O controle de constitucionalidade decorreu da natural evolução da sociedade na busca da preservação dos direitos individuais e sociais em face do poder, valendo a célebre expressão de Hegel, tantas vezes lembrada pelo mestre Pinto Ferreira: A história é a consciência progressiva da liberdade.[1]
A partir do momento em que se sentiu imperativa a salvaguarda do sistema jurídico em que se funda a estrutura estatal, começou a florescer os institutos delineadores do controle de constitucionalidade.
A necessidade desse controle nasce não da preservação da lei per si, que compõe o ordenamento, há de se compreender que a ratio encontra-se na preservação da norma determinante, reguladora expressa na lei. A lei ou ato normativo ao surgir para compor o ordenamento jurídico, traz desde seu nascedouro o respeito a um conjunto normativo anterior e hierarquicamente superior, que legitimará sua existência e permanência no ordenamento.
Esse respeito consubstancia-se no respeito às normas constitucionais, preceituadoras dos direitos e garantias fundamentais e da organização do estado, normas essas dotadas de força normativa (Hesse), pois ela, a Constituição, reside no ápice da escala hierárquica da normatividade jurídica, significando isto, que todas as outras normas hão de conformar-se com ela.[2] Desse pressuposto, emerge a preeminência normativa constitucional, fundamento do controle de constitucionalidade.
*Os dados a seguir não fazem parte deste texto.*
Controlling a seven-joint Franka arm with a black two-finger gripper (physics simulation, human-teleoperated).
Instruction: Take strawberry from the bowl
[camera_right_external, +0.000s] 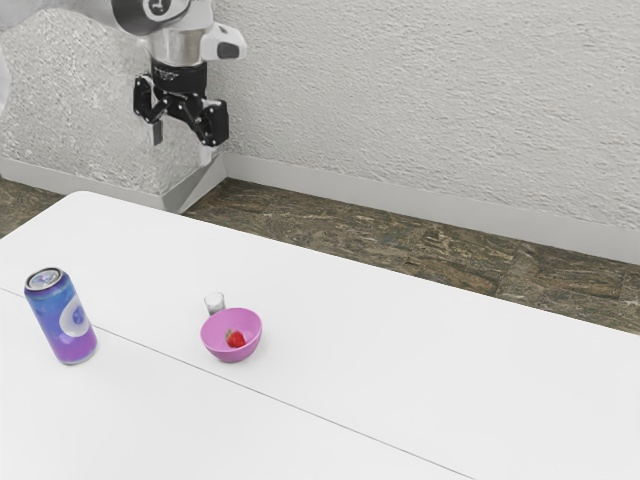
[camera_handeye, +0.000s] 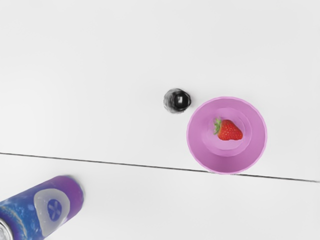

Para a concretização desse controle hierárquico é necessário um conjunto de institutos permissivos, que no direito brasileiro são representados pelas ADIN, ADECON, ADPF, SÚMULA VINCULANTE E A REPERCUSSÃO GERAL, que condensam o controle abstrato de constitucionalidade e “centralizam a própria dinâmica do controle difuso, uma vez que eventual decisão díspar de qualquer juízo nacional, nestas hipóteses, pode ser objeto de reclamação perante o STF.”[3]
Cada um desses institutos tem por eficácia e potencialidade enxugar o ordenamento de leis e atos normativos que infrinjam os requisitos formais (devido processo legislativo) e materiais (normas material e/ou formalmente constitucionais) da Carta Magna; preservar as decisões (e seus efeitos) constitucionais, proferidas pelo STF, emanadas das ações objeto do controle concentrado de constitucionalidade; do controle difuso (através dos recursos extraordinários); das súmulas vinculantes que representam o entendimento jurisprudencial consolidado daquela corte de respeito e aplicação obrigatória; ou mesmo a repercussão geral da questão discutida em recurso extraordinário (art. 102, § 3º, CF/88) onde a lei 11.418/2006 introduziu o art. 543-A no CPC, que, em seu § 3º, trouxe hipótese de presunção absoluta de repercussão geral sempre que o recurso impugnar decisão contrária a súmula ou jurisprudência dominante do Tribunal.
A presunção é plenamente justificável, pois reforça a força vinculativa das decisões do STF, não somente daquelas incluídas em enunciado de súmula vinculante (já protegidas de maneira enérgica pela permissão de utilização da reclamação constitucional), mas também dos enunciados de súmula não-vinculante (“súmula simples”) e à jurisprudência dominante não-sumulada.[4]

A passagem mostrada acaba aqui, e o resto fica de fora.